Tag Archives: Ukraine

Integrating nonsense and birds adapting to radiation

Today, I thought I would share two interesting articles I recently read. The first, “Integrating Nonsense” by Timothy Caulfield takes a critical look at the growing popularity of integrative health clinics and programs. I find myself in full agreement with what he says, and in the last two paragraphs he uses some humorous analogies to help demonstrate what integrative health really is:

If I am wrong and science is not the standard by which universities should judge their science-based programs, why should universities stop at integrative health? Why not develop an integrative physics program that has renowned physicists working closely with astrologers and experts in the ways of ancient Chinese astronomy? There could also be an integrative engineering program that teaches students how to build bridges and fix passenger jets using the healing powers of nature.

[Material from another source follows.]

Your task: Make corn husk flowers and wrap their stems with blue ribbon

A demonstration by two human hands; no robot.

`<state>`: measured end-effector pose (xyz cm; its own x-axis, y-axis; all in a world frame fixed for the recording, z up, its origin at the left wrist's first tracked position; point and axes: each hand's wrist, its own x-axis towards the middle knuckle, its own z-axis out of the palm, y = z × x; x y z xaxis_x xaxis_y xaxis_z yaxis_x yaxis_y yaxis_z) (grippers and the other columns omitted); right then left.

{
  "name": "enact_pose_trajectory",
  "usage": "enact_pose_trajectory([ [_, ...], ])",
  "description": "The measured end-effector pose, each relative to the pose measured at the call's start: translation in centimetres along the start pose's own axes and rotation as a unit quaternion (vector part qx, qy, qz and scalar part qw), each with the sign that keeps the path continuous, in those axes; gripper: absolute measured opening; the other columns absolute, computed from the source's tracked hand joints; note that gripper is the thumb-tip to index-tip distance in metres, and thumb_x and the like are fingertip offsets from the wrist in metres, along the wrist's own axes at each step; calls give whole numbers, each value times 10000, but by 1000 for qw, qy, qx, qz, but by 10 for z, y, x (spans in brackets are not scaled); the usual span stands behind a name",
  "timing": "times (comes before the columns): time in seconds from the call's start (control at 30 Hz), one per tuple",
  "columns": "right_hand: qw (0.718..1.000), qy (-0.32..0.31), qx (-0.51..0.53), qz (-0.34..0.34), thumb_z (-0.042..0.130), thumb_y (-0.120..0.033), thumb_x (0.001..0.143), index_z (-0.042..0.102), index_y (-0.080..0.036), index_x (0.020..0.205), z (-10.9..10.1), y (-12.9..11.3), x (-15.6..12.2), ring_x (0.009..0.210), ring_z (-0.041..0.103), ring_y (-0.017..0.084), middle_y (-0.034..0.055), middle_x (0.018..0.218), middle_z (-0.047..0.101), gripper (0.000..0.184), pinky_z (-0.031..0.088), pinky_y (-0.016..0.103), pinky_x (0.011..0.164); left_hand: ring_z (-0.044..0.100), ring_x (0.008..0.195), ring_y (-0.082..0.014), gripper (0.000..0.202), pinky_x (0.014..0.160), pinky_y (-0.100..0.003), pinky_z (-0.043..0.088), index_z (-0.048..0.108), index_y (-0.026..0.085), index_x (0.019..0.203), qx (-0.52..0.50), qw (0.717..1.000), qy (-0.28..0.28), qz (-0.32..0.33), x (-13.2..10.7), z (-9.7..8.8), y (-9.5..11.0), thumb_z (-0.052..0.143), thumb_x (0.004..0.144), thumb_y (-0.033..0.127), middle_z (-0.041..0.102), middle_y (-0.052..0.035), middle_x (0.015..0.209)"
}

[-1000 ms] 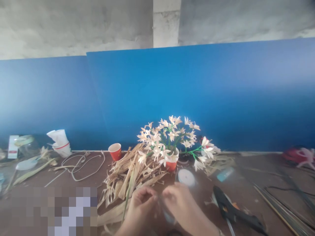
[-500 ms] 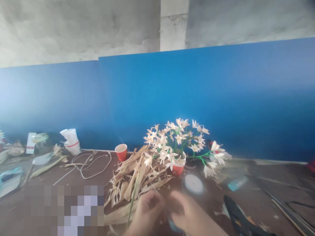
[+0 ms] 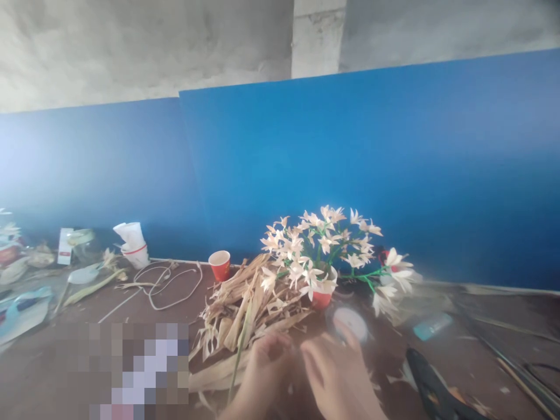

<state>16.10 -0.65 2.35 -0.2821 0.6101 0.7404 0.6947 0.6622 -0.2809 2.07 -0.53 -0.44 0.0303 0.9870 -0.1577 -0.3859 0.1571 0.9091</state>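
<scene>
My left hand [image 3: 266, 367] is at the bottom middle, its fingers curled in a pinch. Whatever it holds is too small and blurred to name. Close beside it, my right hand [image 3: 336, 370] has its fingertips bent toward the left hand, while one finger sticks out over a white round disc [image 3: 351, 324]. What those bent fingertips grip, if anything, cannot be made out. Dry corn husks [image 3: 245, 309] lie in a heap just behind my left hand. Beyond the hands, a red-and-white paper cup [image 3: 322, 298] bears a bunch of cream husk-like flowers [image 3: 317, 245] on green stems.
An empty red paper cup [image 3: 219, 266] stands behind the husks. A white cable [image 3: 175, 291] lies coiled to the left, near stacked white cups [image 3: 135, 251]. At right are a black-handled tool [image 3: 431, 385] and a teal packet [image 3: 432, 326]. A blue panel [image 3: 350, 157] closes off the back.
My right hand has turned, and one of its fingers now stretches out over the white disc. My left hand stays curled in nearly the same place. The view has shifted slightly.
</scene>
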Motion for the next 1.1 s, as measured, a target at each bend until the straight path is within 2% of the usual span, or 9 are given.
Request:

We should punt the concept of integrative medicine from Canadian universities. We must accept that science sets the standard, and science is not about uncritical integration. It is about the rigorous and dispassionate search for the truth.

The second article is about how birds near Chernobyl have adapted to low-level radiation, “Birds near Chernobyl have adapted to low-level radiation“:

At high doses, radiation can have terrible and lethal effects on humans and nonhuman animals alike. But what if organisms could adapt to low-levels of radiation? This is what an international group of researchers are suggesting in a bird study published recently in Functional Ecologyreports The Economist.

This is incredible. I didn’t realize it was possible for such complex lifeforms to adapt to something so hazardous. The birds have adapted by producing extra glutathione, which has powerful antioxidant effects, and even seems to protect them from low-level radiation. Humans also produce glutathione. This doesn’t mean we could adapt to nuclear radiation though, at least not in the short-term; I don’t think nuclear power is worth the risks.